### Aim of the task
The expected answer is a bare count of the lines in the data below that contain "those".

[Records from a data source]
§ §
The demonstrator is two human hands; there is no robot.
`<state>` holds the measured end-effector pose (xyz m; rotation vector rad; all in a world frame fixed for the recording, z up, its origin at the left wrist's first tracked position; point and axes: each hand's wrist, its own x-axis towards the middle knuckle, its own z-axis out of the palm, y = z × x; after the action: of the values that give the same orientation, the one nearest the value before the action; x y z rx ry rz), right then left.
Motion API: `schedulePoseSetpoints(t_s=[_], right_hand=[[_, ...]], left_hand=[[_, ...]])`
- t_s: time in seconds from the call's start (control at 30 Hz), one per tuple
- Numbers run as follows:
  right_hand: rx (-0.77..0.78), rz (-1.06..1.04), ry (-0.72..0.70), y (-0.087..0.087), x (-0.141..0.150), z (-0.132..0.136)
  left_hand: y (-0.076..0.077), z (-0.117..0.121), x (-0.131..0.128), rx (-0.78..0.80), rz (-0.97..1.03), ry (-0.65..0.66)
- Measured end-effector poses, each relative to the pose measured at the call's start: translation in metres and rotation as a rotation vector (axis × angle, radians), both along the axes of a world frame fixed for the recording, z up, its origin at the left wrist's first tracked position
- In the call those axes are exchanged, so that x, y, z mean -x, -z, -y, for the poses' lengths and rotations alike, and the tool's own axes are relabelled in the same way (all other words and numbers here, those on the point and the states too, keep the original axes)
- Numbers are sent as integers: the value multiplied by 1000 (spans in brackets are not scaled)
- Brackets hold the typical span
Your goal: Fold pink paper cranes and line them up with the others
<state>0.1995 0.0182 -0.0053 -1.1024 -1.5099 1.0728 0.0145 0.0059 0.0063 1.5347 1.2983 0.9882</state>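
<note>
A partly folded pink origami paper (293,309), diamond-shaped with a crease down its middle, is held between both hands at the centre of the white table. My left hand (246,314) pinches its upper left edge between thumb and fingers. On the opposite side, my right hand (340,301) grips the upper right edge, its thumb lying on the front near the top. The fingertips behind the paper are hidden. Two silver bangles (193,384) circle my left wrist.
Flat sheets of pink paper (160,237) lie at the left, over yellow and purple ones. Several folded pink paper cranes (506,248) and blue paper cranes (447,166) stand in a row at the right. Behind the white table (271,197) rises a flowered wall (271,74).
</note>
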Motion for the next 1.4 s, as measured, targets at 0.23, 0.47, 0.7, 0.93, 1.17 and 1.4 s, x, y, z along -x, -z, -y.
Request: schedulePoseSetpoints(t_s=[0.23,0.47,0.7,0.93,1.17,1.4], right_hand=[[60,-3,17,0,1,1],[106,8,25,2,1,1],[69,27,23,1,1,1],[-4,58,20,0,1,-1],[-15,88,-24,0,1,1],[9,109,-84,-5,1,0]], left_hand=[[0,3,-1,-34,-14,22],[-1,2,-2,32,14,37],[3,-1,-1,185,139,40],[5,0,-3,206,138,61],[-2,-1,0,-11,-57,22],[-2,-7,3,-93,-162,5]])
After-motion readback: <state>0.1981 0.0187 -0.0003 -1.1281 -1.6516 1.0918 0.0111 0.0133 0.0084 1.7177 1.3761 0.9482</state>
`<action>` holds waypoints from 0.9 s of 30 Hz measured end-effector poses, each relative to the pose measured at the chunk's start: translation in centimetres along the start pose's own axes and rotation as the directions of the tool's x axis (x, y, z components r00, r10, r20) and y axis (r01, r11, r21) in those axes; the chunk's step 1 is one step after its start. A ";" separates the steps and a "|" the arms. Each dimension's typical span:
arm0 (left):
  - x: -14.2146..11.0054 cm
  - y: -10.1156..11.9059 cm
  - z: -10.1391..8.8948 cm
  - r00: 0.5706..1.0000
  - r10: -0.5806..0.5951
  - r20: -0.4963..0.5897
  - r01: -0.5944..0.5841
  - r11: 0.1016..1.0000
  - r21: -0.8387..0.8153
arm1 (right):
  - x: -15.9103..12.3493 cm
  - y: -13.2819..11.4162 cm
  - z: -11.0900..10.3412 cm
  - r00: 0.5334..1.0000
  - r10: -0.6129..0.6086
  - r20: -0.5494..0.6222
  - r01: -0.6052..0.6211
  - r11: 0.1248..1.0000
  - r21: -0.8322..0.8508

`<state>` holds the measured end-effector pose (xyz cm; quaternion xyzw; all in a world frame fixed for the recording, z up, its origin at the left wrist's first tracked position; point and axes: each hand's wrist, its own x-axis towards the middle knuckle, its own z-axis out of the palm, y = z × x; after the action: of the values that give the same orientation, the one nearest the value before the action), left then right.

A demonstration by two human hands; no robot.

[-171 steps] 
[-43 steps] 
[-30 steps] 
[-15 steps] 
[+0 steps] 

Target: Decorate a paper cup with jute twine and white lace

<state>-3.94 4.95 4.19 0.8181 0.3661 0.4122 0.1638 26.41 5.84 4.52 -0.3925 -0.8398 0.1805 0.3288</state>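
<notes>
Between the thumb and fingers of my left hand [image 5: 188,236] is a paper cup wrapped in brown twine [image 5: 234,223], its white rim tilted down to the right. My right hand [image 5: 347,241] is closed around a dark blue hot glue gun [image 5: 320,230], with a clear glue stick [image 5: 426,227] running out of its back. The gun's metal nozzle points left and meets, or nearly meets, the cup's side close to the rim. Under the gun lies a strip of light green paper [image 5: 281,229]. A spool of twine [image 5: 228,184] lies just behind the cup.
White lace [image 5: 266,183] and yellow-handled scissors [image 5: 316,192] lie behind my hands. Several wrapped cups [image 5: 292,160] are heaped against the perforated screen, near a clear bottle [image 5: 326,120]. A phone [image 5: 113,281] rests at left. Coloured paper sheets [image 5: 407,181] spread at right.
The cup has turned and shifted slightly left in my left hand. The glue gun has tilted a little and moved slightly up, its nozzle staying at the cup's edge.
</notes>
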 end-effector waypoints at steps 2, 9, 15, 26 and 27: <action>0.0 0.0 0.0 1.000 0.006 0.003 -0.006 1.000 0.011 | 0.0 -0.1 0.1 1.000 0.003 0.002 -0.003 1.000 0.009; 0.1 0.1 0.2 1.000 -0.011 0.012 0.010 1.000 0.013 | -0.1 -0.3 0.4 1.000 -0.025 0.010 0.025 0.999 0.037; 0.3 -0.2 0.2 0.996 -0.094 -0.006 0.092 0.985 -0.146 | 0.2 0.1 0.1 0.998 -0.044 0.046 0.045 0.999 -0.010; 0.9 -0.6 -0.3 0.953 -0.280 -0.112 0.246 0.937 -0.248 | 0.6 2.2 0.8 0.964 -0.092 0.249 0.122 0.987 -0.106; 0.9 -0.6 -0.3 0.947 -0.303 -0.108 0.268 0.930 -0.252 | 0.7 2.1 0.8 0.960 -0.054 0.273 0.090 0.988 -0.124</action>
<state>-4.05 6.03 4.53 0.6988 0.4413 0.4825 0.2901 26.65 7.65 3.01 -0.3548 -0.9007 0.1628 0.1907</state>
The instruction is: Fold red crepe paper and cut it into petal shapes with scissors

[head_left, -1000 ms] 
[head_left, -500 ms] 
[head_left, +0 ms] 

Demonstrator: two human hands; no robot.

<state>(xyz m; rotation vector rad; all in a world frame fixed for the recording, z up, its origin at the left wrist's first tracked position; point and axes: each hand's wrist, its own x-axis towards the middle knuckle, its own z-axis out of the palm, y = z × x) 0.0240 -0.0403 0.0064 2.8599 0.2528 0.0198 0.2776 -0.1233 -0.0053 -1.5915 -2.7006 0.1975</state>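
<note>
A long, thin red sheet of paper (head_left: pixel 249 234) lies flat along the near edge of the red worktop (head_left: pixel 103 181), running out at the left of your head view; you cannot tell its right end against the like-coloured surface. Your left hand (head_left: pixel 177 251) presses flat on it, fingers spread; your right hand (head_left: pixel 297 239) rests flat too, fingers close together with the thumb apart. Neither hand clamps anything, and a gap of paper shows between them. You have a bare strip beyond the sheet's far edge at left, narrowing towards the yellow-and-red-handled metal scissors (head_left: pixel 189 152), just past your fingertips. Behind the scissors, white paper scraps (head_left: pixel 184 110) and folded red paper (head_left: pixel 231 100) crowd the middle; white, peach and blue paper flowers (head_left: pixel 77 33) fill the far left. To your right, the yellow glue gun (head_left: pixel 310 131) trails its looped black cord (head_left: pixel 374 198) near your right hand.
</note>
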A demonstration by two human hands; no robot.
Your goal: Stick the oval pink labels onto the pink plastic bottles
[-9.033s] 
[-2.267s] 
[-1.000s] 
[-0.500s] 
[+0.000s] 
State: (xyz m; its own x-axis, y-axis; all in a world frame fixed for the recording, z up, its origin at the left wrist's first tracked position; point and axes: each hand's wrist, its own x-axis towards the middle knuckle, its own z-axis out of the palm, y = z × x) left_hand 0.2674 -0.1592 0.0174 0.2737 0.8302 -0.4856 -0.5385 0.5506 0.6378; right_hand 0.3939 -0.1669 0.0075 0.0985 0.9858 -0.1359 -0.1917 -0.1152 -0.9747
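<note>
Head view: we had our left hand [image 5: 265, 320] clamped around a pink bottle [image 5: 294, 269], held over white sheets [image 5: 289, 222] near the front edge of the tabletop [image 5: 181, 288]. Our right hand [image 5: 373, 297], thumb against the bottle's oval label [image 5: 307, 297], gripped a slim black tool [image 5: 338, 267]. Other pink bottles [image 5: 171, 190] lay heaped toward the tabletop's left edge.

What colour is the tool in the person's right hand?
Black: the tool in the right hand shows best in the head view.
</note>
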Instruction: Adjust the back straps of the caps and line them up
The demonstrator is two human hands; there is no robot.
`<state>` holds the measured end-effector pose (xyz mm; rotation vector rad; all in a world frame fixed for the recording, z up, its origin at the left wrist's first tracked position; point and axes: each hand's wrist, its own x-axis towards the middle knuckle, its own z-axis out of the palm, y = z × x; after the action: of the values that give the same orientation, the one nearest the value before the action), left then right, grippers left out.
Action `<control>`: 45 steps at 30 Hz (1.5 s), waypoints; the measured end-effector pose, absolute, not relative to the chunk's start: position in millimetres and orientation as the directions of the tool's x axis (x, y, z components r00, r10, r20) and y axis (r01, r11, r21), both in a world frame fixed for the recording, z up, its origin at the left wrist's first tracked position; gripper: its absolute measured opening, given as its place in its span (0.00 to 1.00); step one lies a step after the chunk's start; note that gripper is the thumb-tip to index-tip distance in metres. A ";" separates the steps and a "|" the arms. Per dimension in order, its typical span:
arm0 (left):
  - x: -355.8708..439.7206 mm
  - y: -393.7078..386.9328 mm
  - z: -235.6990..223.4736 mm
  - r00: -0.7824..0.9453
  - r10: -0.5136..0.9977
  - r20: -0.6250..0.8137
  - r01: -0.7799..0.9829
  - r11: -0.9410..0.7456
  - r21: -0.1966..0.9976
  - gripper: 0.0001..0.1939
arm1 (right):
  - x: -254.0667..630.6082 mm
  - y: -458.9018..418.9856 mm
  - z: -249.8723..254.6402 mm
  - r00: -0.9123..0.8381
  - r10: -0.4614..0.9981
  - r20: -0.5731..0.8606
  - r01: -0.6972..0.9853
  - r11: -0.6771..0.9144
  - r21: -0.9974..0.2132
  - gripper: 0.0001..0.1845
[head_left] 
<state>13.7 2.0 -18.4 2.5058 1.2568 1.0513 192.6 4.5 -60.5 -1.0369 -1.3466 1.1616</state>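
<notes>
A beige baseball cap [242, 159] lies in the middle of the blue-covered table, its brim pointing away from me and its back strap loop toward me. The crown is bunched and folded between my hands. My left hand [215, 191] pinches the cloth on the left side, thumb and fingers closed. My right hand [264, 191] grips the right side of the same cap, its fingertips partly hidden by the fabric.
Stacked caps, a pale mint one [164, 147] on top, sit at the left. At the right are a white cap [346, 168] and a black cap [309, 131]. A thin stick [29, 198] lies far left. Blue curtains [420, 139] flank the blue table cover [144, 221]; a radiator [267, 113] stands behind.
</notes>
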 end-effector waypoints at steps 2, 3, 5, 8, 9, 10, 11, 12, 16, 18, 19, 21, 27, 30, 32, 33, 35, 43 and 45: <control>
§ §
### Answer section
2